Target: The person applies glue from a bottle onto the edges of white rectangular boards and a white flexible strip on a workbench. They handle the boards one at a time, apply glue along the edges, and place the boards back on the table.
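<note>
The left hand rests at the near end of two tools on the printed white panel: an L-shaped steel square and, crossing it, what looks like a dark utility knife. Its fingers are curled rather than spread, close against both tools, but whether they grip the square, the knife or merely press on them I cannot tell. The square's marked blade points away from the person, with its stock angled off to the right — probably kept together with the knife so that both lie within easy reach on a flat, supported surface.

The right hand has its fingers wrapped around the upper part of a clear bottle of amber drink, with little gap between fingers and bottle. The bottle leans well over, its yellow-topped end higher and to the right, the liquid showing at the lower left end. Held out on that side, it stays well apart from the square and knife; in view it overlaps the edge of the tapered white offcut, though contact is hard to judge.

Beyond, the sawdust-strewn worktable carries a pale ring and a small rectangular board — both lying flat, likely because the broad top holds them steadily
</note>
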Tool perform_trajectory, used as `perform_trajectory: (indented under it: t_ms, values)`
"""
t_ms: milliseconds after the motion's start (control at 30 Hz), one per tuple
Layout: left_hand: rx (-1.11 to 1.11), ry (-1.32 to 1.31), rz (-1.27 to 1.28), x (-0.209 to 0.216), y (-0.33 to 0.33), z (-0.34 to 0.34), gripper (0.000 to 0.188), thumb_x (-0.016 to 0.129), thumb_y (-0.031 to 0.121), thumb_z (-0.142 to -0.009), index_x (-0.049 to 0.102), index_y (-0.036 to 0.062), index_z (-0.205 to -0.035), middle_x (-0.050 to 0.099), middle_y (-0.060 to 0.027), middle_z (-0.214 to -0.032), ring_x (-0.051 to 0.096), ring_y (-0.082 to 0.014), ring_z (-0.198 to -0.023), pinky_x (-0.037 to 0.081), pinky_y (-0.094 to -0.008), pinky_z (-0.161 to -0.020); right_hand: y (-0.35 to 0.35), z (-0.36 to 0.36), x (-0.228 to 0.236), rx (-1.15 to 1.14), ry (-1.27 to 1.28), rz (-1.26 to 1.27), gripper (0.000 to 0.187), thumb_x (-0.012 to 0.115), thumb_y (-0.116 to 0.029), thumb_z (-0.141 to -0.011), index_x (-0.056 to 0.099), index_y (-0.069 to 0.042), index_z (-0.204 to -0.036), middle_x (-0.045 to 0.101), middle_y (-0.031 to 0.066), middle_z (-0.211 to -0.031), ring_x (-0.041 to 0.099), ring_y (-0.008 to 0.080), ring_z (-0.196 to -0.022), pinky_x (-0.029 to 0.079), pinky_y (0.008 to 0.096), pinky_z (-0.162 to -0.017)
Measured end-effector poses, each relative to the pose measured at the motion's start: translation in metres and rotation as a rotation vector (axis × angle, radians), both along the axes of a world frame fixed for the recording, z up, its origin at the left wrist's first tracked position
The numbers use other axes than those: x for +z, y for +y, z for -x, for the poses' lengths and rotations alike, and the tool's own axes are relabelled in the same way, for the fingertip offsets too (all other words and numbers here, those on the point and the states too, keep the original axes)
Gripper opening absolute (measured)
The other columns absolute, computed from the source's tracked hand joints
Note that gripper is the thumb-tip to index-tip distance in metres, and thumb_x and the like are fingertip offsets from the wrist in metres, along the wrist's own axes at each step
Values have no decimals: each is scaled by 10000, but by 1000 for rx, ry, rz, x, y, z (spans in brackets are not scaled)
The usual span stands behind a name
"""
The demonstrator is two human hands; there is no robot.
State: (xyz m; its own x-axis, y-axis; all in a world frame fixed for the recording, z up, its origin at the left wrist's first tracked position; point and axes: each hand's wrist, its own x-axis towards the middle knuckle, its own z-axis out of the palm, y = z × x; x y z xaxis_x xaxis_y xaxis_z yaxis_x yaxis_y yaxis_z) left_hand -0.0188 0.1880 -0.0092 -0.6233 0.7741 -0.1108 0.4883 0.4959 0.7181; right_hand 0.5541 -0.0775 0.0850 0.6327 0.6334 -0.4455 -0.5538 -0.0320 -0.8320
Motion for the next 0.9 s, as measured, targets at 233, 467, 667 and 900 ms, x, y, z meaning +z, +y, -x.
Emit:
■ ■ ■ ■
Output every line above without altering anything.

### Task result
Target: The person applies glue from a bottle onto the edges of white rectangular boards and a white flexible strip on a workbench. They handle the boards one at a time, apply glue along the edges, and place the boards back on the table.
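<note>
The left hand rests at the near end of two tools on the printed white panel: an L-shaped steel square and, crossing it, what looks like a dark utility knife. Its fingers are curled rather than spread, close against both tools, but whether they grip the square, the knife or merely press on them I cannot tell. The square's marked blade points away from the person, with its stock angled off to the right — probably kept together with the knife so that both lie within easy reach on a flat, supported surface.

The right hand has its fingers wrapped around the upper part of a clear bottle of amber drink, with little gap between fingers and bottle. The bottle leans well over, its yellow-topped end higher and to the right, the liquid showing at the lower left end. Held out on that side, it stays well apart from the square and knife; in view it overlaps the edge of the tapered white offcut, though contact is hard to judge.

Beyond, the sawdust-strewn worktable carries a pale ring and a small rectangular board — both lying flat, likely because the broad top holds them steadily
</note>
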Tool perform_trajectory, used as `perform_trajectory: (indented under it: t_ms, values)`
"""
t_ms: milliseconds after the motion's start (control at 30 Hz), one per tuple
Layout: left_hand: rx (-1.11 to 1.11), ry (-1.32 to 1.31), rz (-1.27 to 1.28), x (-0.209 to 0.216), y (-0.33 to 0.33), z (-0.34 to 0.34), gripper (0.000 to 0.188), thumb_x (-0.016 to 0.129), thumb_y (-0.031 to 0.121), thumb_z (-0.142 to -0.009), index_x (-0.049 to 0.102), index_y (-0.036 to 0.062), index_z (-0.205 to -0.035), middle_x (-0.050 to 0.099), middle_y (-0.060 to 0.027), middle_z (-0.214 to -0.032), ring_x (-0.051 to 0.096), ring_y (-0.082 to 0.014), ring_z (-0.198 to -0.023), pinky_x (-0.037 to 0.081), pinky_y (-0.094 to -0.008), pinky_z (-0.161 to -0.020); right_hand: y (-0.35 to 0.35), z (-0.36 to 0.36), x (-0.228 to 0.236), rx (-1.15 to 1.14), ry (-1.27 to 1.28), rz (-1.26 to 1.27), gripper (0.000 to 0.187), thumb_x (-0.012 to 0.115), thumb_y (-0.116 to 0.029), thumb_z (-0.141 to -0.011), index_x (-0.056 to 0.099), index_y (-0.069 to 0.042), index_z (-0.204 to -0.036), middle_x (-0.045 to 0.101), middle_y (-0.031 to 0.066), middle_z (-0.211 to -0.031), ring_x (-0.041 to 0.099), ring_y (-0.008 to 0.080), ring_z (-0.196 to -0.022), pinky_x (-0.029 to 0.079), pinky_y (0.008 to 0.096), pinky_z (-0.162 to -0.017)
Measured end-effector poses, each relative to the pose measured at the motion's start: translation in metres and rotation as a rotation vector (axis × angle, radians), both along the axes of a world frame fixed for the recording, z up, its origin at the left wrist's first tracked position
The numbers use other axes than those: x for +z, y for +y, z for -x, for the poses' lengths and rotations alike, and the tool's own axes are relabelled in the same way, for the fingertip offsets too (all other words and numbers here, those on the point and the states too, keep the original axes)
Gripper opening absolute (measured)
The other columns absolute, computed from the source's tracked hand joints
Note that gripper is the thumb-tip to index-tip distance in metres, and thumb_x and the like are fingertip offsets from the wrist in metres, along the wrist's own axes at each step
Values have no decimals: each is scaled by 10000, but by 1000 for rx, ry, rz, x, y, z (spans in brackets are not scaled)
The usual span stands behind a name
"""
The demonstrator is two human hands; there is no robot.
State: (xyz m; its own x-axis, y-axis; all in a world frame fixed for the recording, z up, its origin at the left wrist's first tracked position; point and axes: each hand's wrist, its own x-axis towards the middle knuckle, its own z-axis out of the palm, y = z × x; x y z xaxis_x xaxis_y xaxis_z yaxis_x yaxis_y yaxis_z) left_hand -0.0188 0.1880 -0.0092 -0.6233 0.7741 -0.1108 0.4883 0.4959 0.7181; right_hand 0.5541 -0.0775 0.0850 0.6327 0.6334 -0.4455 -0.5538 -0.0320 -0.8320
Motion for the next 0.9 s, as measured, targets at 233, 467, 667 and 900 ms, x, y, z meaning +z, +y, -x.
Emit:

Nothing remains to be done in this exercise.